What is expected -> Only a number is expected in reply: the count of lines below where the word "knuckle" occurs.

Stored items
──────

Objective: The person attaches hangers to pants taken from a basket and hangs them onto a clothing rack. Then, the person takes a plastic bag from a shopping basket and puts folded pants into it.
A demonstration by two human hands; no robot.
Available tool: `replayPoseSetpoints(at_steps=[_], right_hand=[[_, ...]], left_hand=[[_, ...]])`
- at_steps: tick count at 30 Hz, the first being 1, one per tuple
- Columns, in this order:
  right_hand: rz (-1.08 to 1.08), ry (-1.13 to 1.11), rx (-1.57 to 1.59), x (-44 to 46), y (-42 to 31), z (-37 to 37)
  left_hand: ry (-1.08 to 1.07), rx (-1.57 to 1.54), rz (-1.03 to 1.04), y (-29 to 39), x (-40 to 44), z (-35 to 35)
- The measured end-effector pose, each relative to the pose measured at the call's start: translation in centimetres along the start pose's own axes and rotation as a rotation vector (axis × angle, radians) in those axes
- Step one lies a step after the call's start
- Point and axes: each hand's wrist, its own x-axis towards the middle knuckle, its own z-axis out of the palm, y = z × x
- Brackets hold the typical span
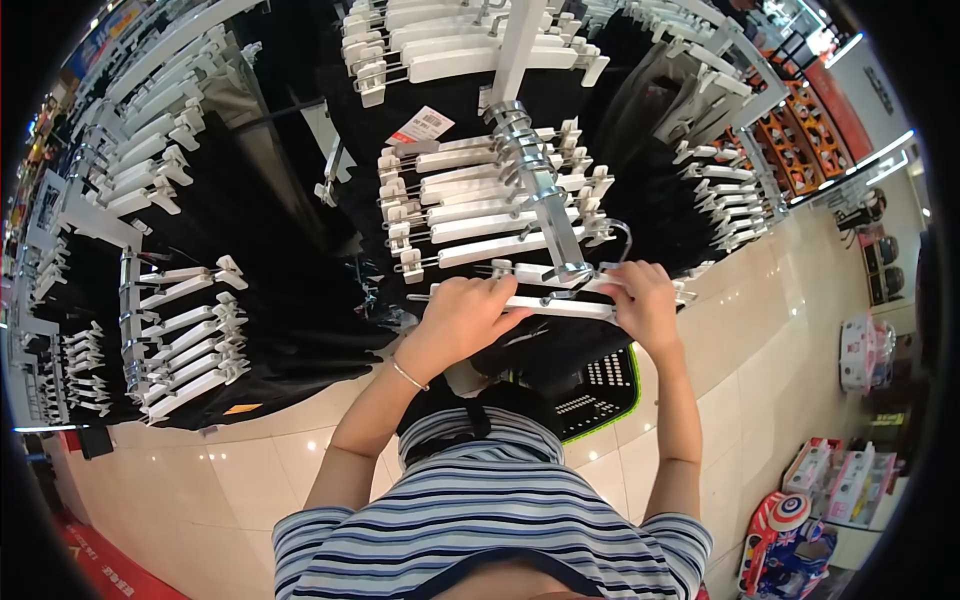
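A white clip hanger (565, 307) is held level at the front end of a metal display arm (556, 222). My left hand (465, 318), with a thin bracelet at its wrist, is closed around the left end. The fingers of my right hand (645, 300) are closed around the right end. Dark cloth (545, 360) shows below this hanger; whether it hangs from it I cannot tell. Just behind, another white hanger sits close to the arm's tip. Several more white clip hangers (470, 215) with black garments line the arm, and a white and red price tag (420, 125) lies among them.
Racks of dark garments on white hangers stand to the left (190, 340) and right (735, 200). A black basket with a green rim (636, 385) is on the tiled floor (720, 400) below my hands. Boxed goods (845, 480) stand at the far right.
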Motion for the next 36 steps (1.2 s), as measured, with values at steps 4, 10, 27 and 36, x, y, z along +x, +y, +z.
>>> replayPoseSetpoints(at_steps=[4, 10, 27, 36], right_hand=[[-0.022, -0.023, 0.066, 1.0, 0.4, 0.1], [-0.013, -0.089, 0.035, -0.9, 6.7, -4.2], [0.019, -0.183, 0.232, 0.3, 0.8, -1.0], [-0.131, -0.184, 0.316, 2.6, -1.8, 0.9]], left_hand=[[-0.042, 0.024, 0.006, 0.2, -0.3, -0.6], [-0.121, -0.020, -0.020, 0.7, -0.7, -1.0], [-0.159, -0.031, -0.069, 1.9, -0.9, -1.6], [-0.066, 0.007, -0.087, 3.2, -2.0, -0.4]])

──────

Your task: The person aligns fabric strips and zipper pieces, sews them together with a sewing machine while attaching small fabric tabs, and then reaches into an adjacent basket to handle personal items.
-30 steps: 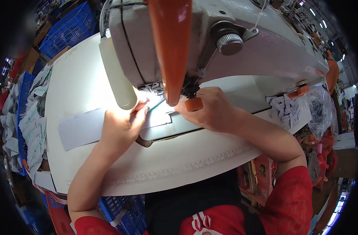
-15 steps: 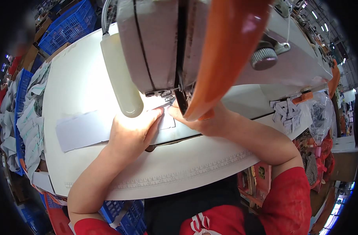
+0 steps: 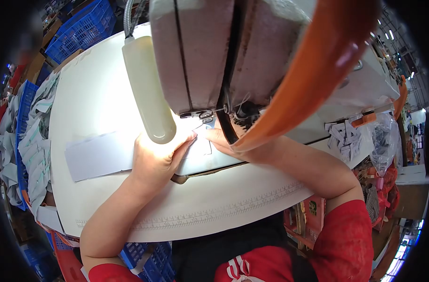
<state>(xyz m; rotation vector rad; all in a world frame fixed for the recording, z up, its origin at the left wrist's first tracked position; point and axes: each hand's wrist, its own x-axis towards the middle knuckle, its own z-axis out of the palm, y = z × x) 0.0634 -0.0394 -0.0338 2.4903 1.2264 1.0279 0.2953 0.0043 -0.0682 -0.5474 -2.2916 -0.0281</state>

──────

The answer -> 2